> _Task details_: An exact, complete printout of the listing is wanted, minus its images.

> _Data shown_:
##########
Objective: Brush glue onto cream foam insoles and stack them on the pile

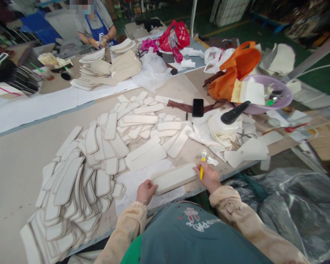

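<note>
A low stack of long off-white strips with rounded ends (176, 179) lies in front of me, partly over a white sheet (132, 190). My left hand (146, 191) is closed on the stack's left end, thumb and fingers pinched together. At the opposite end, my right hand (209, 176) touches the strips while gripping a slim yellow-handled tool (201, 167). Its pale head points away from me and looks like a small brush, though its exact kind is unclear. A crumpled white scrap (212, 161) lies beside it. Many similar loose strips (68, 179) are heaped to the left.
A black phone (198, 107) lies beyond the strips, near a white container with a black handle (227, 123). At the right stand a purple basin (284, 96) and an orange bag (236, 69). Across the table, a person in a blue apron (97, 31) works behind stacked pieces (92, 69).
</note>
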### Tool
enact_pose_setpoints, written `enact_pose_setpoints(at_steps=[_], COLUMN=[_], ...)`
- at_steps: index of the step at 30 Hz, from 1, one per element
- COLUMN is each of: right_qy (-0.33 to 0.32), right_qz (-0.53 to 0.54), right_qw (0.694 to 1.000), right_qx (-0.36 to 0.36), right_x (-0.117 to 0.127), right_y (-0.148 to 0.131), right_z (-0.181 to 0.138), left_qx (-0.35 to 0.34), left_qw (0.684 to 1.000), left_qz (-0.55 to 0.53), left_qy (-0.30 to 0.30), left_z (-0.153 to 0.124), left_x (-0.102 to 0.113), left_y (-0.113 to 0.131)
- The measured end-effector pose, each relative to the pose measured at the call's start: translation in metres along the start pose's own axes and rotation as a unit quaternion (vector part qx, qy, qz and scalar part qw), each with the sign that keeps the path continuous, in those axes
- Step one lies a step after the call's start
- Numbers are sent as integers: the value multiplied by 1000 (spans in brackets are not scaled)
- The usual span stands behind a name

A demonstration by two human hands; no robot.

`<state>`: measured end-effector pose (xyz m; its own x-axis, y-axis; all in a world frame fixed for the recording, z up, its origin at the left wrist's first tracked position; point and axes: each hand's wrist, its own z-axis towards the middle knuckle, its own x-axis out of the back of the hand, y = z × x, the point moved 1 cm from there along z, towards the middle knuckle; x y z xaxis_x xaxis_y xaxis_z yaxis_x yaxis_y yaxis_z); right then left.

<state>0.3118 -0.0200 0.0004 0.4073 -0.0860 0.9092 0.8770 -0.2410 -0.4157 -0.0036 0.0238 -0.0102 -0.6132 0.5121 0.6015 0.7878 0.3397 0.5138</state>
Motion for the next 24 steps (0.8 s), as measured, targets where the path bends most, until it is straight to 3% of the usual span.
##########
> _Solution_:
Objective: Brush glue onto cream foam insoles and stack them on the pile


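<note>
A low stack of long off-white strips with rounded ends (176, 179) lies in front of me, partly over a white sheet (132, 190). My left hand (146, 191) is closed on the stack's left end, thumb and fingers pinched together. At the opposite end, my right hand (209, 176) touches the strips while gripping a slim yellow-handled tool (201, 167). Its pale head points away from me and looks like a small brush, though its exact kind is unclear. A crumpled white scrap (212, 161) lies beside it. Many similar loose strips (68, 179) are heaped to the left.
A black phone (198, 107) lies beyond the strips, near a white container with a black handle (227, 123). At the right stand a purple basin (284, 96) and an orange bag (236, 69). Across the table, a person in a blue apron (97, 31) works behind stacked pieces (92, 69).
</note>
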### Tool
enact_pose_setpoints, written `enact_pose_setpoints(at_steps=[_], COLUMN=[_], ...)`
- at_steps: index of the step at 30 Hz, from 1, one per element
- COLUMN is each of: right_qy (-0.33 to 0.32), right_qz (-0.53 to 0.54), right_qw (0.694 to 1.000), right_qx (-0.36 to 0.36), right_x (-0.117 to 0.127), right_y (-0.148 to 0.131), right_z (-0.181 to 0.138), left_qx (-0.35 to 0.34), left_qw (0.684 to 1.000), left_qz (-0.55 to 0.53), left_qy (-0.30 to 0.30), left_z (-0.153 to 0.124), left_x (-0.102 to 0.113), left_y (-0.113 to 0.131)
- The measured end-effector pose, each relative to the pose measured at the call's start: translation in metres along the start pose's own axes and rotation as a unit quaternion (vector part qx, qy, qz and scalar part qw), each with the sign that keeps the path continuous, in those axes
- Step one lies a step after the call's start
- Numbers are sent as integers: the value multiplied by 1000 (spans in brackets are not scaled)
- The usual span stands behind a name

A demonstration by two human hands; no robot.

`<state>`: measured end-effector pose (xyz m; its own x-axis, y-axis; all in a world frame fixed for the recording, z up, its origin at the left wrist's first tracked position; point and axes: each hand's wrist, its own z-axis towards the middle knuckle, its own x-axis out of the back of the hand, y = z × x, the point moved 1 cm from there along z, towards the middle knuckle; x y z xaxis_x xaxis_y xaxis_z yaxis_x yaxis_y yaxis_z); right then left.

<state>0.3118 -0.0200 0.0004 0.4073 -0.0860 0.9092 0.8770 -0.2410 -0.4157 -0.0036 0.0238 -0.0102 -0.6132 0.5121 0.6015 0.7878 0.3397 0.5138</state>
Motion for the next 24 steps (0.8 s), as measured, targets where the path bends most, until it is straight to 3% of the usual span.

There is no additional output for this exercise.